La sorpresa de la noticia hizo que Aella girara su mirada al otro lado de la mesa para dirigirse al capitán de su tropa.

—¿Sir Loryan, sabías vos eso?

—No lo sabía su majestad. Acabo de enterarme justo ahora como vos —respondió Sir Loryan.

—Ese malnacido —gruñó Aella golpeando la mesa con el puño.

—Está bien, aumentad la oferta. Ofreced veinticinco mil kilos de oro. Lo pagaremos a plazos. En una década —dijo Aella.

—Su majestad, me temo que no hay tanto oro en la caja ni tampoco en toda la Britania —respondió Sir Jacob Stahl.

—Eso es casi tres veces más que la primera oferta. Es una locura. La Casa Elmet no piensa ser pagador de esa cantidad —protestó Sir Frank Smith.

De repente, el señor de la Casa de Elmet se puso en pie señalando con su dedo a todos los presentes.

—¡Hay que ir a la guerra, solo así obtendremos la paz! —vociferó Sir Frank Smith, padre de Sir Dylan.

—¿Y perder más hombres? La proporción ahora es de tres contra uno. Los vikingos triplican el número de nuestro ejército —dijo Sir Loryan reaccionando con gesto contrariado.

—¿Y qué otra solución encuentras Sir? —preguntó Sir Frank Smith dirigiéndose con un ceño fruncido al caballero de la melena de plata.

—Todavía no se me ha ocurrido nada —respondió Sir Loryan con voz fría y distante.

—¿Entonces porque rechazáis la única idea que hay sobre la mesa? —se quejó Sir Frank Smith.

—No discutías señores. Aquí estamos para encontrar una solución correcta —dijo Sir Evans Legendre.

—Debemos encontrar el modo de alcanzar un acuerdo. No podemos seguir peleando —dijo Sir Loryan.
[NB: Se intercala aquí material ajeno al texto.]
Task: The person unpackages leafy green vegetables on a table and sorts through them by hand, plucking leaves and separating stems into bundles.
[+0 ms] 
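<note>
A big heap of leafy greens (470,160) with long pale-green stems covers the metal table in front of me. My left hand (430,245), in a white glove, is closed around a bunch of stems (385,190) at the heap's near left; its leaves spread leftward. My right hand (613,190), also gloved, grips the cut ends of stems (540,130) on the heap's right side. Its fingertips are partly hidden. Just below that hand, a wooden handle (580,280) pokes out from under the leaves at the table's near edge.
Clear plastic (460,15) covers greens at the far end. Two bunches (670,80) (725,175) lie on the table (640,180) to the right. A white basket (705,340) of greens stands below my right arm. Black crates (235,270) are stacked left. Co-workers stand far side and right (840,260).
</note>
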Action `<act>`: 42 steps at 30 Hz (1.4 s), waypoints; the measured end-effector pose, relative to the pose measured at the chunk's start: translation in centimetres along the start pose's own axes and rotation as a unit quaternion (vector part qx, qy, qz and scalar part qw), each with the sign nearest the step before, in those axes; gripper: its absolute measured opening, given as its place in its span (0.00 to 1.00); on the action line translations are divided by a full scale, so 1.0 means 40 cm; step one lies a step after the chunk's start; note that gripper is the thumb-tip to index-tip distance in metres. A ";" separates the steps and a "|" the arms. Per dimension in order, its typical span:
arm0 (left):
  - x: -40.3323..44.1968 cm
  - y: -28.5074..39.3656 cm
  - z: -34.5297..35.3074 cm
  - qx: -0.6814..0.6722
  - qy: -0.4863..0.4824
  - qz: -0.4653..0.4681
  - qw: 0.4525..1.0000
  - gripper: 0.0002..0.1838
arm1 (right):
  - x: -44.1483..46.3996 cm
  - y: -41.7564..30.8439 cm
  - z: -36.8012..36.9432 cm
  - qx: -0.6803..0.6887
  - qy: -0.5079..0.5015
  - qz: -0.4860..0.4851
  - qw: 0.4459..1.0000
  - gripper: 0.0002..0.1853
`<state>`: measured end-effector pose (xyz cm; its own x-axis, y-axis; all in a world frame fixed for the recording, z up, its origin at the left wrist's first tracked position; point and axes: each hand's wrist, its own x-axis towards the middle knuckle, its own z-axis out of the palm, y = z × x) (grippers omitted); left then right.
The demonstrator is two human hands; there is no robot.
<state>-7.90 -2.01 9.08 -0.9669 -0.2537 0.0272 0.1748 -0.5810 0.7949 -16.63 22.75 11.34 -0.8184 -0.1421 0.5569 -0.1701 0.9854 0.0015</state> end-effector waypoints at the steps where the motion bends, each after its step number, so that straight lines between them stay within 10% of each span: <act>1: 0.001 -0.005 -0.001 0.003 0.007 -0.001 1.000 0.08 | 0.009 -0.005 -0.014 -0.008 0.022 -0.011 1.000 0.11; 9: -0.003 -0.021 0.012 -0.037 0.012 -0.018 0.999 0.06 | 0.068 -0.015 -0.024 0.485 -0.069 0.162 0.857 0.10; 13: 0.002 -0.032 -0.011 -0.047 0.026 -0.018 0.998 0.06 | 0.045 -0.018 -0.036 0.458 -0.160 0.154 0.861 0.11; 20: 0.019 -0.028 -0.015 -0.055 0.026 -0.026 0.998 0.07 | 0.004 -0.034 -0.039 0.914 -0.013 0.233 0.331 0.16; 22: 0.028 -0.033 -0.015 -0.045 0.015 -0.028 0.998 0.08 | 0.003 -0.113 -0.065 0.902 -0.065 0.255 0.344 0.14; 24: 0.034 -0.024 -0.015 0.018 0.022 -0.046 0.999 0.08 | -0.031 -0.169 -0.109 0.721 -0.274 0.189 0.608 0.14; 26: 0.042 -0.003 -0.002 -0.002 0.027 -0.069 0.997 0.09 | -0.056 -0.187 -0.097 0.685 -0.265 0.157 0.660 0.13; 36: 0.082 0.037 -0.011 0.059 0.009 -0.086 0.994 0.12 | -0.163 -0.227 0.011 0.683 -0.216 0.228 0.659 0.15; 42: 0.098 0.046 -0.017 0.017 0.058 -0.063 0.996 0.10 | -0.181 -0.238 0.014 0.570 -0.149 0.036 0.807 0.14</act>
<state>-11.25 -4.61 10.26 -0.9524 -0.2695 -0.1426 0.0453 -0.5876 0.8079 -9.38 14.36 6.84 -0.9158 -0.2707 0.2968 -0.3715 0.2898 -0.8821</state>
En consecuencia de las palabras del capitán de la Northumbria, el noble Frank Smith gruñó de nuevo.

—Ya lo has oído. Esos vikingos son unos estúpidos, rechazarán cualquier cosa —le reprochó Sir Frank Smith.

En aquel instante Sir Dylan tosió fuertemente provocando que toda la sala quedara invadida por el sonido de su tos.

—Cof cof cof cof cof cof…

Su antiguo maestro, Sir Loryan de Graves, reaccionó muy sorprendido y preocupado por ver aquella tos en Sir Dylan. En cambio, su padre, Sir Frank no se preocupó lo más mínimo. Él seguía demasiado enfadado por la intención del rey Aella en subir la oferta realizada a los vikingos.
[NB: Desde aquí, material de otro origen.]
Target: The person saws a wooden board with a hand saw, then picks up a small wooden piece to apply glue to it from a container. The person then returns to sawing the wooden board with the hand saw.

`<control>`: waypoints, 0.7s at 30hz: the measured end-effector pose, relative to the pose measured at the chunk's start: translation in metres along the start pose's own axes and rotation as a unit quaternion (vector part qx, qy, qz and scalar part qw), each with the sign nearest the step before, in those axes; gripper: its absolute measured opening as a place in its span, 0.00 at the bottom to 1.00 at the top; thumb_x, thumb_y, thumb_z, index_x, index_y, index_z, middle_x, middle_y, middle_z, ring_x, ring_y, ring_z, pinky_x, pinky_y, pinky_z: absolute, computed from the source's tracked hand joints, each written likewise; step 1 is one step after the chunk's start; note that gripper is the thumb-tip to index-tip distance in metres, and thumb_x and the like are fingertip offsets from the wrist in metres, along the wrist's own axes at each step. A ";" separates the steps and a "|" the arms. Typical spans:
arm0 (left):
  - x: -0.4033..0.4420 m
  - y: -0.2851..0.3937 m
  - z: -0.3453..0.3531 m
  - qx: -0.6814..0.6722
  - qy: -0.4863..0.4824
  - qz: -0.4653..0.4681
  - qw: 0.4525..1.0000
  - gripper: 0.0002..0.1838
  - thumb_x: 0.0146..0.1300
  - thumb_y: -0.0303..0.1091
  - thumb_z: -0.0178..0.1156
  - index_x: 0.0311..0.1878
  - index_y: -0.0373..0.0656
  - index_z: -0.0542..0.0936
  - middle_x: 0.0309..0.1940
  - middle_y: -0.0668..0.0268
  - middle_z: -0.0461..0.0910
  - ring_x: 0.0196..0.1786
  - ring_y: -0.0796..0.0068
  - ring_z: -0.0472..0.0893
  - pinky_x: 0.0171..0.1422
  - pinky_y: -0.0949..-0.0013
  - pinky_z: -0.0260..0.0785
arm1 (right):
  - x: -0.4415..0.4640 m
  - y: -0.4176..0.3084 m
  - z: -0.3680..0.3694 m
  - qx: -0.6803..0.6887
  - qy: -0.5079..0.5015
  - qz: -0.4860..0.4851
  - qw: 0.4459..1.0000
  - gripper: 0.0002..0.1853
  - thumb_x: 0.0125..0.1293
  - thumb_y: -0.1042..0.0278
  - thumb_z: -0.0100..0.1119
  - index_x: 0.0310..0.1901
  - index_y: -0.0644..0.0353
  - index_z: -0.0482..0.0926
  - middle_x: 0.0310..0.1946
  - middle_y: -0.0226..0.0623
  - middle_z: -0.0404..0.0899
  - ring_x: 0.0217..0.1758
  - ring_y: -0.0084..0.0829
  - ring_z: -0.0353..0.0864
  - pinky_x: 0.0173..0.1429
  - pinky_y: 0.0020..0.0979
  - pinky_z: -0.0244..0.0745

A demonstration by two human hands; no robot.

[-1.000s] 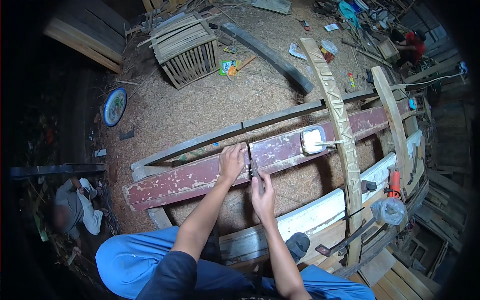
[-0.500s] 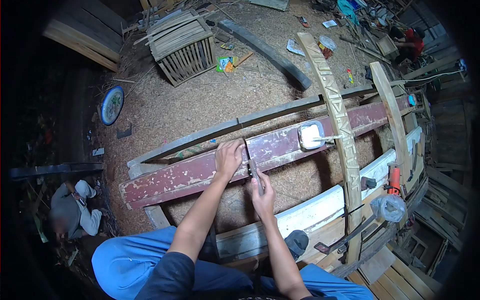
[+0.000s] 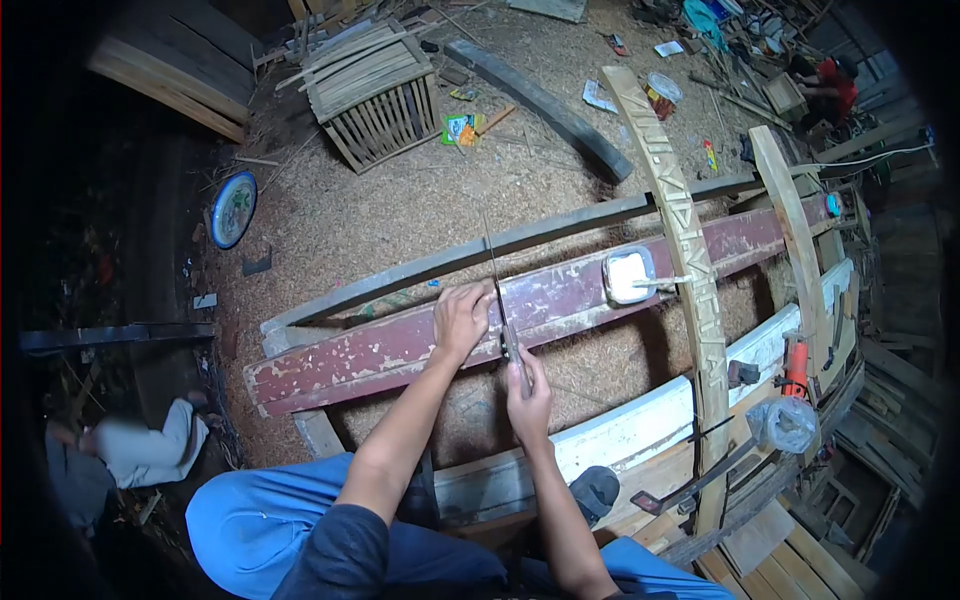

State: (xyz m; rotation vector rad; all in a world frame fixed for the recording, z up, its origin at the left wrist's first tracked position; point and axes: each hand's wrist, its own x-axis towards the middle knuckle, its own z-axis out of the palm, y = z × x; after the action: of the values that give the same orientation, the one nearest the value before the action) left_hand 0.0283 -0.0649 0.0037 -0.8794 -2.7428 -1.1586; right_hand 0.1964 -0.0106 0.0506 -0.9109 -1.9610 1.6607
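Note:
My right hand (image 3: 528,390) is closed round the handle of a handsaw (image 3: 501,305). Its thin blade lies across a long maroon plank (image 3: 360,358) with flaking paint and points away from me. Just left of the blade, my left hand (image 3: 463,322) presses on that plank, its fingers bent towards the far edge; their tips are hard to make out. Further right on the plank sits a clear square tub (image 3: 628,277) of white stuff, with a stick or brush handle lying over its rim.
A carved wooden beam (image 3: 680,215) and a plain beam (image 3: 785,215) cross the plank at right. Nearer me lie a white board (image 3: 625,430) and an orange tool (image 3: 796,368). Beyond are a slatted crate (image 3: 380,110) and a dark timber (image 3: 540,105). People sit at left and far right.
The saw has slid forward, so more blade sticks out past the plank's far edge. My left hand stays on the plank. The person at left has shifted posture.

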 end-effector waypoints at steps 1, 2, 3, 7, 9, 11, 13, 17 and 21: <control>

—¿Os encontráis bien, hijo? —preguntó Aella dirigiéndose a Sir Dylan.

—Es solo un catarro, su alteza —respondió Sir Dylan con una sonrisa divertida.

A continuación, el heredero de Elmet dio un paso hacia el frente para entremeterse en el debate que se había estado desarrollando en la mesa.

—¿Queréis aportar algo? —preguntó Aella, expectante dirigiéndose al nuevo teniente.

—Si me permite, su alteza. Creo que todo no está perdido señores. Hay algo que se podría hacer —dijo Sir Dylan paseando por la sala.

—¿A qué te refieres? —preguntó Sir Loryan mostrándose interesado.

La pregunta de su maestro hizo que Sir Dylan sonriera complacido.

—De camino a la reunión se me ha ocurrido un plan. Quizá esto nos salve.